Having your eyes so close to the screens means the display is effectively very low resolution.
This is one area that has me pretty worried and waiting (that and the availability of good positional sensing). I'm really hoping they will be able to use at least a 2560x1440 OLED display (thanks to the mobile resolution pissing contest, Samsung looks ready to announce a shipping product with 2560x1440 at 5.2", 560 ppi seems very promising to construct a display out of, even if magnified).
VR is a surprisingly anti-social hobby, even by gamer standards
Very, very rarely is gaming remotely entertaining to mere observers. A lot of very popular things are *always* equally anti-social (texting, reading books, listening to music on headphones, pretty much doing *anything* on a smartphone or even tablet, laptop, or computer).
Notice how quickly we get into geez-this-is-a-lot-of-equipment territory.

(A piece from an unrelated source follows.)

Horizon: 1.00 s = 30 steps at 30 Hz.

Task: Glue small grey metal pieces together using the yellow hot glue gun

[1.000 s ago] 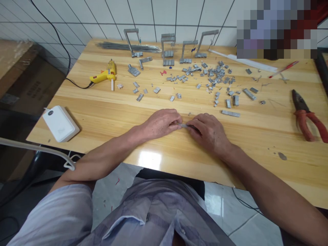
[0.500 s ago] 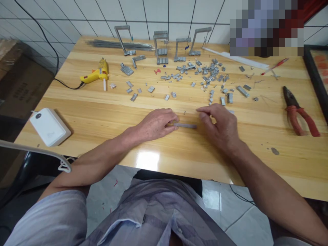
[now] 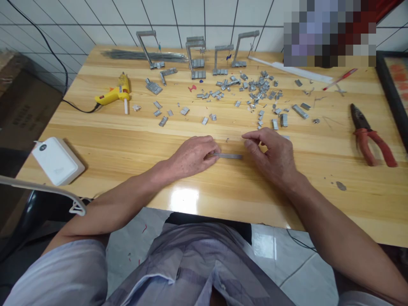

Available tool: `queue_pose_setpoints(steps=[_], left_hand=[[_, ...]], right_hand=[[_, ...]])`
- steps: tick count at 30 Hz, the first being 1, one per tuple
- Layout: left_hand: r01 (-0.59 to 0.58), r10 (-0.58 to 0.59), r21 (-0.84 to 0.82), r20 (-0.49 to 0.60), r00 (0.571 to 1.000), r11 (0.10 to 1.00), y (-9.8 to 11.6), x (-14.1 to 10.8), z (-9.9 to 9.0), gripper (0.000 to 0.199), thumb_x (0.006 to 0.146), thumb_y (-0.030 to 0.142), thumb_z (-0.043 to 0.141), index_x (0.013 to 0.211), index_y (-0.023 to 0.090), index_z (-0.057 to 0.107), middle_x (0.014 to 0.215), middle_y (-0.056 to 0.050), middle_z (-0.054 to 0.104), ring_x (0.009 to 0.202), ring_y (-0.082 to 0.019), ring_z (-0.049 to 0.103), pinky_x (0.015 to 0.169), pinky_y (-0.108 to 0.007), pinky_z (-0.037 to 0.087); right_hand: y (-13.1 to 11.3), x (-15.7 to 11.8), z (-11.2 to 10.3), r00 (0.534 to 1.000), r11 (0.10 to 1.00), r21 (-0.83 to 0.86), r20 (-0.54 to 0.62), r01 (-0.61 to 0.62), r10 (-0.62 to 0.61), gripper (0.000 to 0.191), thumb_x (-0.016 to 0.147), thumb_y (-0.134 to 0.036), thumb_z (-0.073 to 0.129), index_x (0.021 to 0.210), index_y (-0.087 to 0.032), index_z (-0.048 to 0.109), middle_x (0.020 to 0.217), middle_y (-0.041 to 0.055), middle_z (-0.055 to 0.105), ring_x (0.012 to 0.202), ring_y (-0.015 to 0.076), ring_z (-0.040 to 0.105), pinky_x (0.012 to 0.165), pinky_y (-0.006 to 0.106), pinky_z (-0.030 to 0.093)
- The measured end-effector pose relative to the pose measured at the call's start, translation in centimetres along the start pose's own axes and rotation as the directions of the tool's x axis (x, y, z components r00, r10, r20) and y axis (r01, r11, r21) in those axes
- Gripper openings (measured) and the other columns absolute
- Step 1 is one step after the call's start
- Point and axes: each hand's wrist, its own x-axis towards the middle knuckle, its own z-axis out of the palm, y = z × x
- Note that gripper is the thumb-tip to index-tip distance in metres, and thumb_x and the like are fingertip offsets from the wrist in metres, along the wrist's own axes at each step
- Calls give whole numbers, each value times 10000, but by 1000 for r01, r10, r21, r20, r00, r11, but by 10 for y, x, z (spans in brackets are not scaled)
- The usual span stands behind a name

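A thin grey metal strip that looks like a stick of staples point(image 3: 231, 156) lies low over the wooden table point(image 3: 127, 140), pointing right. My left hand point(image 3: 194, 155) pinches its left end between thumb and fingers. My right hand point(image 3: 270, 153) is just past the strip's right end, apart from it, with the index finger stretched out and the thumb lower. Nothing shows between its fingers. A tiny bent metal bit point(image 3: 227, 140) lies between the hands. Beyond them are scattered loose staple pieces point(image 3: 261, 85).
Several small grey stands point(image 3: 199, 75) rise at the back beside a bundle of thin rods point(image 3: 143, 55). A yellow glue gun point(image 3: 113, 94) and a white box-shaped device point(image 3: 59, 160) lie left. Red-handled pliers point(image 3: 366, 136), a red pen point(image 3: 340, 79) and a white strip point(image 3: 299, 72) are right.
The view has shifted slightly. My left fingers have closed a little more around the strip's end; my right hand stays close by with almost the same shape.
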Motion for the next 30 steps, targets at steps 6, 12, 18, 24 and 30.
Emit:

The same can be true of racing or flying games, but that doesn't stop the vast majority of people making do with simpler controls. Just because you *can* take things very far at a very high price, doesn't mean you have to. The external tracking of the head is going to be baked into the headset cost (and not that expensive, as Kinect has shown) Headphones are straightforward as is positional audio in the headphone situation. Beyond eyewear and headphones, things get optional pretty fast. Wiimote-grade tracking for hands I certainly see as a big value add, but things start falling off real fast beyond that (the treadmill I'm skeptical would do anything to pull me that much more in as I think it would still feel very very off, but would wear me out greatly).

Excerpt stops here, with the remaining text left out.